Action item: In the listing that follows, count each line containing the string "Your" and report only the count.

The input:

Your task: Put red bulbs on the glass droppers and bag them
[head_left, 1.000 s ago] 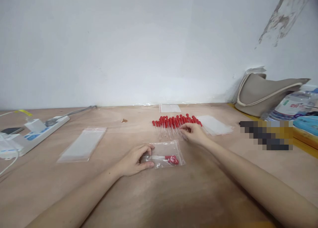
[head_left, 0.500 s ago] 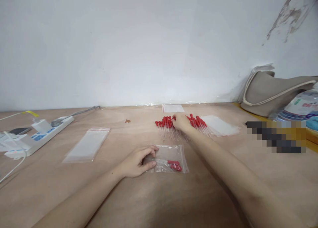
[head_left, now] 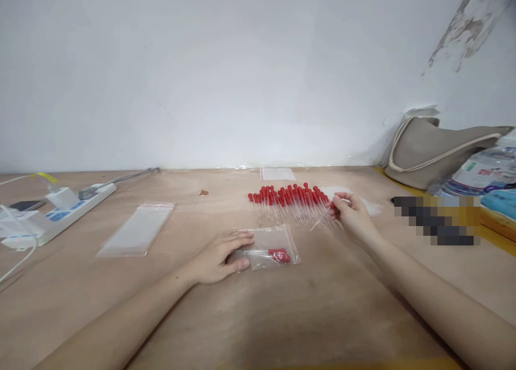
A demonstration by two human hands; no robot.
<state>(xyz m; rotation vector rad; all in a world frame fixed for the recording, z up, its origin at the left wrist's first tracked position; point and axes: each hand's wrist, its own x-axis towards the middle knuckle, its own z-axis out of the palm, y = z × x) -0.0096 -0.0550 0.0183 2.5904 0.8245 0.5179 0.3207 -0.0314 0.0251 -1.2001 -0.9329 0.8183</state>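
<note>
A clear zip bag (head_left: 264, 236) lies flat on the table, its zip edge toward the right. Inside it are glass droppers with red rubber bulbs (head_left: 281, 255); their tubes run left, partly under my left hand (head_left: 220, 257). That hand rests on the bag's left end, thumb and fingers apart. My right hand (head_left: 351, 211), beside the pile, pinches a single dropper (head_left: 321, 218) by its bulb end. Its thin tube slants down to the left. Several more red-bulbed droppers (head_left: 288, 198) lie in a row behind the bag, bulbs toward the wall.
A stack of clear bags (head_left: 139, 230) lies at left, near a power strip (head_left: 86, 201) with chargers and cables. More bags (head_left: 371, 206) sit behind my right hand, and another bag (head_left: 277, 174) by the wall. At right are a grey-beige bag (head_left: 431, 147) and a bottle (head_left: 479, 171).
My right hand has left the droppers' middle, moving right and toward me with one dropper pinched. My left hand stays on the bag, its fingers now flatter.
</note>
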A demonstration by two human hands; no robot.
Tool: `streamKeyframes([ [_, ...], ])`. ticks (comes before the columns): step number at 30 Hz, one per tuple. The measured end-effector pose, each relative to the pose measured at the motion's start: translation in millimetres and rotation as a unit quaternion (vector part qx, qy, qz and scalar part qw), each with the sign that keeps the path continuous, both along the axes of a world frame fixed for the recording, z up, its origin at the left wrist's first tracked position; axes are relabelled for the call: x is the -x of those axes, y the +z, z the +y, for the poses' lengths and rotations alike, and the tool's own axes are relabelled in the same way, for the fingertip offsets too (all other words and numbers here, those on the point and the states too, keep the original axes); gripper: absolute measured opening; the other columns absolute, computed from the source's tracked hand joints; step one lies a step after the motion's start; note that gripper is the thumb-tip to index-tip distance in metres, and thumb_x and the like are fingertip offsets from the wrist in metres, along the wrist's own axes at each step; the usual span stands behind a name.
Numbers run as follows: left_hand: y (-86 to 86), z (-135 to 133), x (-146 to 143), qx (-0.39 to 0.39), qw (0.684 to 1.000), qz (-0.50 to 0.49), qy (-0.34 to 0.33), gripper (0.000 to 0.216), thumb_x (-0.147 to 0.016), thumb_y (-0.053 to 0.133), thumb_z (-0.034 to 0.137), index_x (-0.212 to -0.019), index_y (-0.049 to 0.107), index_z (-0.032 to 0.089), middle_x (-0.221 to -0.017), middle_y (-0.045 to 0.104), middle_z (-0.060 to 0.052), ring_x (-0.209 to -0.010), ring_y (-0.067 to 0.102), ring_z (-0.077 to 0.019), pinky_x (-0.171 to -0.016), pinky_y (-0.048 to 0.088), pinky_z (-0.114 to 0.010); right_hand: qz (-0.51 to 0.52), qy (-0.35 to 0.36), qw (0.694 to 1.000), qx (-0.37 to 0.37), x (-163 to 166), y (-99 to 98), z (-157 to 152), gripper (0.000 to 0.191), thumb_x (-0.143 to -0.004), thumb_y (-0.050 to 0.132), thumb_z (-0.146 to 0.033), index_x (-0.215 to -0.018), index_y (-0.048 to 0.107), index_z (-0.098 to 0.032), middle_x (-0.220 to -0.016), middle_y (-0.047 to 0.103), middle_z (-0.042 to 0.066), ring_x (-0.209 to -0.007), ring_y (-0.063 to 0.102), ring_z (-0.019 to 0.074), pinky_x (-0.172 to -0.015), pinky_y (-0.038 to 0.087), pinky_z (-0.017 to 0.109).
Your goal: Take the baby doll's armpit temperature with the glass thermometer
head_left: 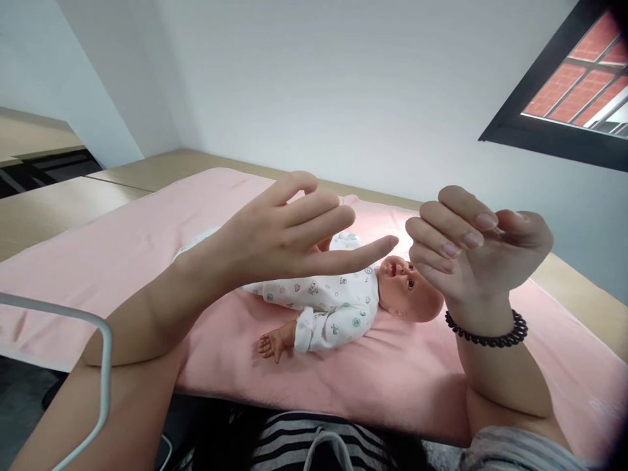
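A baby doll (343,304) in a white patterned suit lies on its back on a pink sheet (147,242), head to the right. My left hand (289,229) hovers above the doll's body with fingers stretched out, the forefinger reaching toward my right hand. My right hand (471,245) is raised above the doll's head, palm toward me, fingers curled and pressed together; nothing shows inside them. A dark beaded bracelet (490,333) rings that wrist.
The pink sheet covers a wooden table (59,209) against a white wall. A white metal rail (98,353) curves at the lower left. A dark-framed window (564,98) sits at the upper right. My striped clothing (304,445) fills the bottom edge.
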State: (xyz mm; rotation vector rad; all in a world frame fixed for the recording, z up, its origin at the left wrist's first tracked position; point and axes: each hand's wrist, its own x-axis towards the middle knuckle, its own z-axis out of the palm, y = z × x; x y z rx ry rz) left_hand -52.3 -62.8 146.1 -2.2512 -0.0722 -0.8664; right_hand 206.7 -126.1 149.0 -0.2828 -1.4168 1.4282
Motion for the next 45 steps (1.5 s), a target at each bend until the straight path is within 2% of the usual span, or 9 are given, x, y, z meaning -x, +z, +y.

Response to this task: 2